🤖 AI Summary
This study addresses the challenges of diverse damage patterns and environmental interference in structural damage identification by proposing a multi-scale spatial-channel joint attention network based on DenseNet201. The method incorporates an MS-SSE module that integrates parallel depthwise convolutions to capture both local and contextual features, while synergistically combining Squeeze-and-Excitation channel attention with spatial attention mechanisms to enhance salient regions and suppress noise.
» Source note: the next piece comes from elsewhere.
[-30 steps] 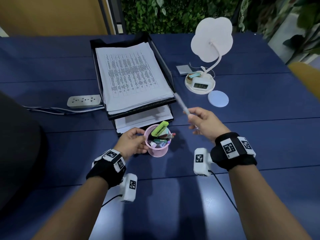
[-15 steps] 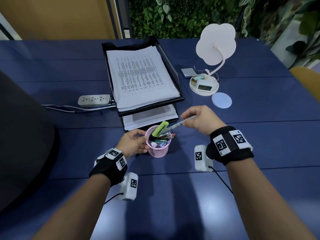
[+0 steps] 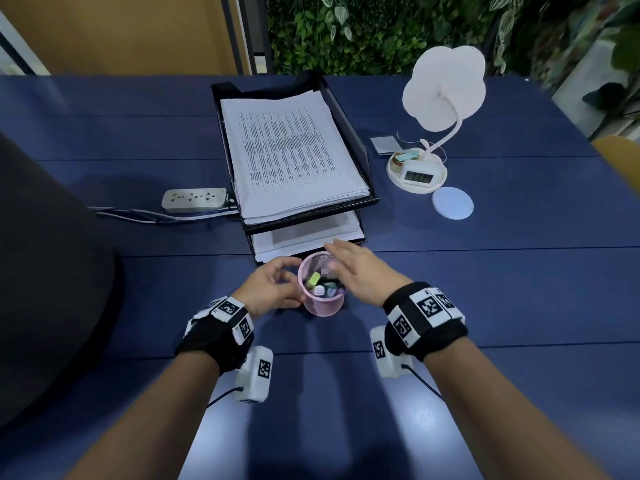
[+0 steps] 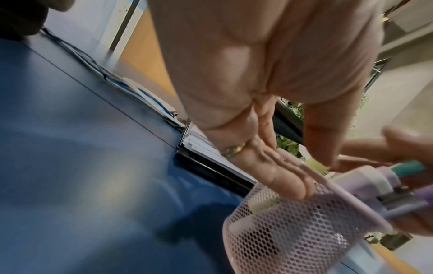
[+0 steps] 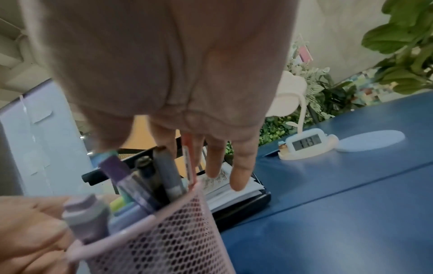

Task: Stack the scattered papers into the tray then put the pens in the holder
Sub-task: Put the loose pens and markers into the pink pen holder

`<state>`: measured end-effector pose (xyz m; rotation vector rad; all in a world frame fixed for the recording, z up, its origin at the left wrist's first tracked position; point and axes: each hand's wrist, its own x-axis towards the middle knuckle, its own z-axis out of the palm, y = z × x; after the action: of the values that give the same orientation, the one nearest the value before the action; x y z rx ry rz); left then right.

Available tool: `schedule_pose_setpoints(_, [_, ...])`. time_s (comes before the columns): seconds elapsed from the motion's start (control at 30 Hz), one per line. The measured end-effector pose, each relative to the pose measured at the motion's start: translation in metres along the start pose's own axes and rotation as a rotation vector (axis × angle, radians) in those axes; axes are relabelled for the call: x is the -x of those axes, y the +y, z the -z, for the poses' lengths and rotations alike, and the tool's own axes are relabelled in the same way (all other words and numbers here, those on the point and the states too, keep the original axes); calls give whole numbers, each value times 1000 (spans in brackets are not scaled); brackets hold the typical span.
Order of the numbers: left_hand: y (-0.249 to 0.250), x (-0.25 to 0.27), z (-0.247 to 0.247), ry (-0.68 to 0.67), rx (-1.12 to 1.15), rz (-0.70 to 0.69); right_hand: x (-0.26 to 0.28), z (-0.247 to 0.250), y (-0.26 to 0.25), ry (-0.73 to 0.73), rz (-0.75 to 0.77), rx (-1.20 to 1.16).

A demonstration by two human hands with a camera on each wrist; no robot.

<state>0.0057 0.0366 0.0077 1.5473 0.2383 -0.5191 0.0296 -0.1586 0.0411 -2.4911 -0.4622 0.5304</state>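
Observation:
A pink mesh pen holder (image 3: 323, 303) stands on the blue table just in front of the black two-tier paper tray (image 3: 356, 140). Several pens and highlighters (image 3: 320, 284) stick out of it, seen close in the right wrist view as pens (image 5: 164, 178). Printed papers (image 3: 291, 150) lie stacked in the top tier, and more sheets fill the lower one. My left hand (image 3: 273, 289) holds the holder's left side, its fingers (image 4: 281, 178) lying against the mesh rim. My right hand (image 3: 356, 271) hovers over the holder's mouth with straight fingers (image 5: 241, 166), holding nothing.
A white flower-shaped desk lamp with a clock base (image 3: 419, 171) and a round white coaster (image 3: 452, 203) sit right of the tray. A power strip (image 3: 194, 199) with cables lies to its left. A dark rounded chair back (image 3: 52, 271) fills the left edge.
My right hand swung the pen down into the pink holder, let it go and opened above the rim. My left hand stayed on the holder.

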Motion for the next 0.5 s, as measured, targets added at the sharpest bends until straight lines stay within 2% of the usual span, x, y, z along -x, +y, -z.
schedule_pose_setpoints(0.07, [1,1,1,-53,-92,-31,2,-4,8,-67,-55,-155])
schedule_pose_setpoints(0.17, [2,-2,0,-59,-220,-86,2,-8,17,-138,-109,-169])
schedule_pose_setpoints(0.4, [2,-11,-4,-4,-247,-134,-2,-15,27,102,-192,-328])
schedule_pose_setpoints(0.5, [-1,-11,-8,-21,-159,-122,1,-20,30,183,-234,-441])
Evaluated on the StructDamage dataset, the model achieves a precision of 99.31%, recall of 99.25%, F1-score of 99.27%, and accuracy of 99.26%, significantly outperforming existing approaches. These results demonstrate the proposed architecture’s superior discriminative capability and robustness in complex damage scenarios.
📝 Abstract
Structural damage detection is essential for maintaining the safety and reliability of civil infrastructure. However, accurately identifying different types of structural damage from images remains challenging due to variations in damage patterns and environmental conditions. To address these challenges, this paper proposes MS-SSE-Net, a novel deep learning (DL) framework for structural damage classification. The proposed model is built upon the DenseNet201 backbone and integrates novel multi-scale feature extraction with channel and spatial attention mechanisms (MS-SSE-Net). Specifically, parallel depthwise convolutions capture both local and contextual features, while squeeze-and-excitation style channel attention and spatial attention emphasize informative regions and suppress irrelevant noise. The refined features are then processed through global average pooling and a fully connected classification layer to generate the final predictions. Experiments are conducted on the StructDamage dataset containing multiple structural damage categories. The proposed MS-SSE-Net demonstrates superior performance compared with the baseline DenseNet201 and other comparative approaches. Specifically, the proposed method achieves 99.31% precision, 99.25% recall, 99.27% F1-score, and 99.26% accuracy, outperforming the baseline model which achieved 98.62% precision, 98.53% recall, 98.58% F1-score, and 98.53% accuracy.